# [Task requirements]
Below is a listing to write out in full, exactly as given, without its pictures.

# [Dataset extract]
==*==

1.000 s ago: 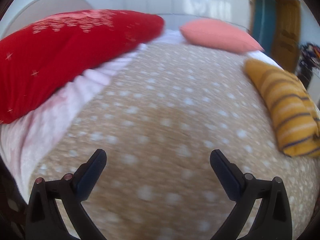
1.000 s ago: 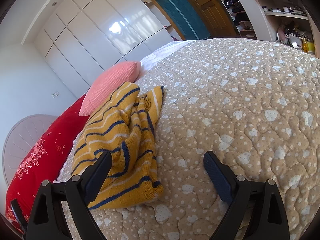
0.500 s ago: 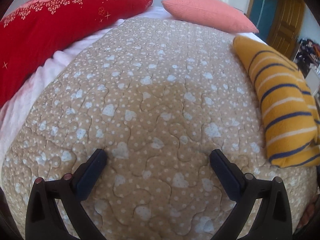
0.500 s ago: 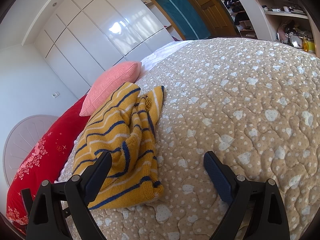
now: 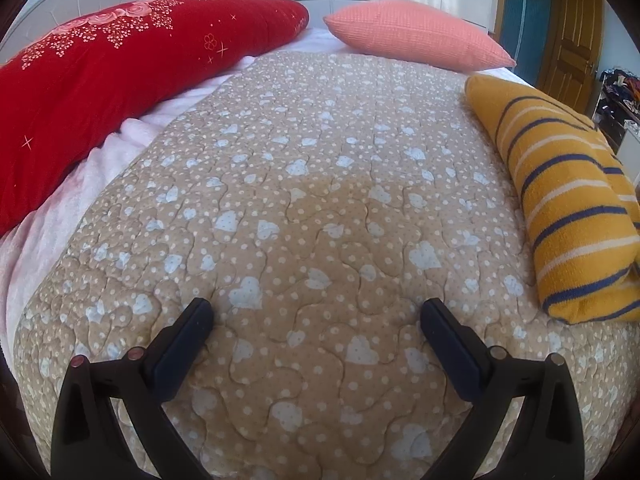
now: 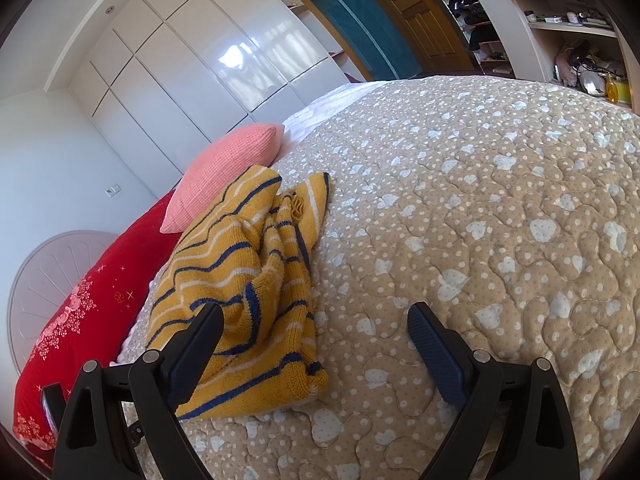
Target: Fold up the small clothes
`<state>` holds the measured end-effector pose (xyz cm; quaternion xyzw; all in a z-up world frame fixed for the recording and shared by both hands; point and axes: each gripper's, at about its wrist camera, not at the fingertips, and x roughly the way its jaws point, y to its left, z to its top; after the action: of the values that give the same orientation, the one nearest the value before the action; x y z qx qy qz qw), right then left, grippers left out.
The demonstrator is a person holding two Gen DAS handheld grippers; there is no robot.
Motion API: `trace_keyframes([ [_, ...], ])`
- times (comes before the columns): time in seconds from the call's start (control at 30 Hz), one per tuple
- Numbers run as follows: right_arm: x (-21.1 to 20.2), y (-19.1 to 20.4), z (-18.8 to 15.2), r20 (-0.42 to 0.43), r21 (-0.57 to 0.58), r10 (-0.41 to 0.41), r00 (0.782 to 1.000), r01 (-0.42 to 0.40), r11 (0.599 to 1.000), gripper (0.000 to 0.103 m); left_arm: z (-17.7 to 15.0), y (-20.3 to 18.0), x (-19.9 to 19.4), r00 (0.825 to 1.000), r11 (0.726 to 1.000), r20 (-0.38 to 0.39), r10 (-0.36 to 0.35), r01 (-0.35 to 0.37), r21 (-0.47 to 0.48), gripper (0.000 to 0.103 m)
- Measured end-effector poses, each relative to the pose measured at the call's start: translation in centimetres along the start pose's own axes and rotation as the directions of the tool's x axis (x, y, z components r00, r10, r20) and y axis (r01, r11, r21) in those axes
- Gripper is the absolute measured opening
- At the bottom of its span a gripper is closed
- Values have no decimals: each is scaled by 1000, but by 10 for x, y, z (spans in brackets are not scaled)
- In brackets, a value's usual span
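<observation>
Sweater (image 6: 244, 280) bunched on the bed, both claws empty and spread.

Yellow knit with navy and white stripes; I see it lying crumpled on the tan heart-print quilt (image 6: 480, 240), its far end near the pink pillow (image 6: 228, 172), the red pillow (image 6: 88, 320) further left. My right claw (image 6: 314, 330) hangs low over the quilt with its fingers wide apart and nothing between them; its left finger (image 6: 196, 344) overlaps the near edge of the sweater in view, contact I cannot tell. My left claw (image 5: 316, 322) is likewise spread, gripping nothing, above bare quilt (image 5: 304, 200). From that camera the sweater (image 5: 568, 216) sits at far right, well apart from the fingers; red pillow (image 5: 120, 72) at far left, pink pillow (image 5: 416, 32) at the far end.
</observation>
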<state>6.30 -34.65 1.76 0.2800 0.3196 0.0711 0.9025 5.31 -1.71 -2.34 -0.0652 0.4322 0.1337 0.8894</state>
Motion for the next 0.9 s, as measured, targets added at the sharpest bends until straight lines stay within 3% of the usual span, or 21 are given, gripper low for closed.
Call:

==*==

# [Reply]
1.000 s ago: 
1.000 s ago: 
0.500 s ago: 
0.500 s ago: 
now: 
now: 
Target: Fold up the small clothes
`<state>` holds the measured end-effector pose (xyz cm; quaternion xyzw; all in a z-up world frame fixed for the recording and shared by both hands; point and axes: each gripper's, at about its wrist camera, not at the fingertips, and x roughly the way its jaws point, y to its left, z to its top; after the action: of the values that give the same orientation, the one nearest the value before the action; x y z qx qy qz qw), right then left, grippers left out.
The demonstrator is a person holding two Gen DAS handheld grippers; there is no robot.
Motion API: `trace_keyframes([ [_, ...], ])`
- times (comes before the columns): time in seconds from the call's start (control at 30 Hz), one per tuple
- Numbers run as follows: right_arm: x (-21.1 to 20.2), y (-19.1 to 20.4), z (-18.8 to 15.2), r20 (-0.42 to 0.43), r21 (-0.57 to 0.58), r10 (-0.41 to 0.41), r00 (0.782 to 1.000), r01 (-0.42 to 0.40), r11 (0.599 to 1.000), gripper (0.000 to 0.103 m); left_arm: z (-17.7 to 15.0), y (-20.3 to 18.0), x (-19.9 to 19.4), r00 (0.825 to 1.000), r11 (0.726 to 1.000), r20 (-0.38 to 0.39), r10 (-0.36 to 0.35), r01 (-0.35 to 0.37), r21 (-0.47 to 0.48), gripper (0.000 to 0.103 m)
- Measured end-effector poses, each relative to the pose measured at the call's start: translation in centimetres along the start pose's own axes and rotation as the directions of the tool's x axis (x, y, z components r00, r10, r20) and y axis (r01, r11, r21) in those axes
- Gripper is the absolute measured opening
- At the bottom of its span a gripper is closed
- Values have no decimals: each is scaled by 1000, but by 10 for x, y, z (spans in brackets are not scaled)
- In brackets, a value's usual span
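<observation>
Sweater (image 6: 244, 280) bunched on the bed, both claws empty and spread.

Yellow knit with navy and white stripes; I see it lying crumpled on the tan heart-print quilt (image 6: 480, 240), its far end near the pink pillow (image 6: 228, 172), the red pillow (image 6: 88, 320) further left. My right claw (image 6: 314, 330) hangs low over the quilt with its fingers wide apart and nothing between them; its left finger (image 6: 196, 344) overlaps the near edge of the sweater in view, contact I cannot tell. My left claw (image 5: 316, 322) is likewise spread, gripping nothing, above bare quilt (image 5: 304, 200). From that camera the sweater (image 5: 568, 216) sits at far right, well apart from the fingers; red pillow (image 5: 120, 72) at far left, pink pillow (image 5: 416, 32) at the far end.
</observation>
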<state>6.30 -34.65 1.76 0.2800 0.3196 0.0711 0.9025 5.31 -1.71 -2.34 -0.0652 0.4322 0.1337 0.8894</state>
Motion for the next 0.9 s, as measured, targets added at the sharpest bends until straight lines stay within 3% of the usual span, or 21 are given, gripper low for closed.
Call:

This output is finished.